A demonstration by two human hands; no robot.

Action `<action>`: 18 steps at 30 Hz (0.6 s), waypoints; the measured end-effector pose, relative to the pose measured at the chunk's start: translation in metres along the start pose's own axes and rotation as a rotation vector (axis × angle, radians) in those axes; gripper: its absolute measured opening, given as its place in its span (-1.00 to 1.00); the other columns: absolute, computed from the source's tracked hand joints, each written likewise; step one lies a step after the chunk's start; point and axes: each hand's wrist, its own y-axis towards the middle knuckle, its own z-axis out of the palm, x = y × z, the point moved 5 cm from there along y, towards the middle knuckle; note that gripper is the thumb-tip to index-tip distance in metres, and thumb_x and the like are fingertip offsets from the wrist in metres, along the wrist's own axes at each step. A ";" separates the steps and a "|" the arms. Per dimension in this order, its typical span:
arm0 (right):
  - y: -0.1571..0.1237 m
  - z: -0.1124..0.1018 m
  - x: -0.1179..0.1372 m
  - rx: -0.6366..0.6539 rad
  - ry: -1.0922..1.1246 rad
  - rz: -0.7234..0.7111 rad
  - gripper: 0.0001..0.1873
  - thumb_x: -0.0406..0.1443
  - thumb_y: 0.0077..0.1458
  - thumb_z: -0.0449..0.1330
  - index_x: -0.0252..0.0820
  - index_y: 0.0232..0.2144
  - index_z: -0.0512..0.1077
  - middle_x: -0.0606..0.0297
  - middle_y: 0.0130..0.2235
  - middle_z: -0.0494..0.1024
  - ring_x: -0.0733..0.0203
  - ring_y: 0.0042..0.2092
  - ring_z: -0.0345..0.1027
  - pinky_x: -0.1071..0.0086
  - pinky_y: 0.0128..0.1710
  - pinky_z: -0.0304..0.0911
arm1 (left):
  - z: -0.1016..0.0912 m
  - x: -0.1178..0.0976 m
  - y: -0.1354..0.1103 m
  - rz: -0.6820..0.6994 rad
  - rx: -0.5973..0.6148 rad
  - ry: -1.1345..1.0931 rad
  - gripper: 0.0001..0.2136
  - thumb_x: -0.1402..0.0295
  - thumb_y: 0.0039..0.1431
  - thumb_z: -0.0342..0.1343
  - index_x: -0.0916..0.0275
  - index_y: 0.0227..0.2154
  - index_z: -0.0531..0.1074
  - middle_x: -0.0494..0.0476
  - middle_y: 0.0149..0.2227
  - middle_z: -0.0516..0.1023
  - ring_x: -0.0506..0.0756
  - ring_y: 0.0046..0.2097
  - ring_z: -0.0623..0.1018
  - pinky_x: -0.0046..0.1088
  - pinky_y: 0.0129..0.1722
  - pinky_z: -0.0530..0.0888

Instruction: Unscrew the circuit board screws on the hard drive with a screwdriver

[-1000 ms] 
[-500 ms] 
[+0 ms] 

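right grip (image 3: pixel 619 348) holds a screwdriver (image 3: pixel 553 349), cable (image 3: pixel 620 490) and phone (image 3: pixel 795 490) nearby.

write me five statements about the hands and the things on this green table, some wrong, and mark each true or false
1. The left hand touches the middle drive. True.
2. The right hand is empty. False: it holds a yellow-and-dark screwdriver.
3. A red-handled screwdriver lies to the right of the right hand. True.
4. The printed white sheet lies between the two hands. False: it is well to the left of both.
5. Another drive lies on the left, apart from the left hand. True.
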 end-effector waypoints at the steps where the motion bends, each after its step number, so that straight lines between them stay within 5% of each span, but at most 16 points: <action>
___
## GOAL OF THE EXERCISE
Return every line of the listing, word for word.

## SOLUTION TO THE PROBLEM
A demonstration by two human hands; no robot.

Action `<action>`: 18 steps at 30 Hz (0.6 s), waypoints; the measured end-effector pose, relative to the pose measured at the chunk's start: translation in metres along the start pose's own axes and rotation as a rotation vector (axis × angle, radians) in those axes; gripper: its absolute measured opening, given as its place in its span (-1.00 to 1.00); the other columns: absolute, computed from the source's tracked hand joints, each written likewise; step one lies a step after the chunk's start; point and axes: each hand's wrist, its own y-axis towards the middle knuckle, its own z-axis out of the palm, x = y × z, the point moved 5 cm from there along y, towards the middle knuckle; note that gripper is the thumb-tip to index-tip distance in metres, and thumb_x and the like are fingertip offsets from the wrist in metres, along the wrist's own axes at each step. A ";" separates the steps and a "|" the arms. Per dimension in this order, its typical span:
arm0 (right):
  - y: -0.1571..0.1237 m
  - z: -0.1124..0.1018 m
  - x: -0.1179..0.1372 m
  - rx: -0.6366..0.6539 rad
  - ry: -1.0922..1.1246 rad
  - rz: -0.7234..0.7111 rad
  - gripper: 0.0001..0.1873
  - thumb_x: -0.0406..0.1443
  - thumb_y: 0.0077..0.1458
  - thumb_z: -0.0449..0.1330
  - index_x: -0.0252..0.0820
  - index_y: 0.0232..0.2144
  - index_z: -0.0512..0.1077
  - middle_x: -0.0606..0.0297
  - middle_y: 0.0130..0.2235
  - middle_z: -0.0494..0.1024
  - ring_x: -0.0733..0.0203
  - ring_y: 0.0042..0.2092
  - ring_z: -0.0345..0.1027
  - pinky_x: -0.1071..0.0086
  - pinky_y: 0.0128..0.1710
  - pinky_z: -0.0304..0.0911
arm1 (left):
  - z: -0.1016..0.0912 m
  - x: -0.1178..0.0976 m
  - y: -0.1354..0.1103 m
  - rz: -0.6820..0.6994 rad
  - rx: -0.5973..0.6148 rad
  - ry: -1.1345..1.0931 rad
  - gripper: 0.0001..0.2136
  - thumb_x: -0.1402..0.0295
  - thumb_y: 0.0039..0.1431
  - thumb_z: -0.0342..0.1343
  - index_x: -0.0916..0.0275
  - index_y: 0.0227..0.2154
  - index_z: -0.0531..0.1074
  - middle_x: -0.0494..0.0476
  - middle_y: 0.0149..0.2227
  - middle_z: -0.0516..0.1023
  - ring_x: -0.0506..0.0756
  - ring_y: 0.0046..0.2097
  - ring_z: -0.0623..0.1018
  - pinky_x: -0.0046..0.1088
  - pinky_y: 0.0129..0.1722
  - pinky_z: -0.0530..0.0888

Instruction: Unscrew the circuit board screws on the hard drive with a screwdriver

[-1000 ms] 
[-500 ms] 
[+0 ms] 

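right grip (image 3: pixel 619 348) holds a screwdriver (image 3: pixel 553 349), cable (image 3: pixel 620 490) and phone (image 3: pixel 795 490) nearby.

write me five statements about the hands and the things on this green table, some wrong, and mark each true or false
1. The left hand touches the middle drive. True.
2. The right hand is empty. False: it holds a yellow-and-dark screwdriver.
3. A red-handled screwdriver lies to the right of the right hand. True.
4. The printed white sheet lies between the two hands. False: it is well to the left of both.
5. Another drive lies on the left, apart from the left hand. True.
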 end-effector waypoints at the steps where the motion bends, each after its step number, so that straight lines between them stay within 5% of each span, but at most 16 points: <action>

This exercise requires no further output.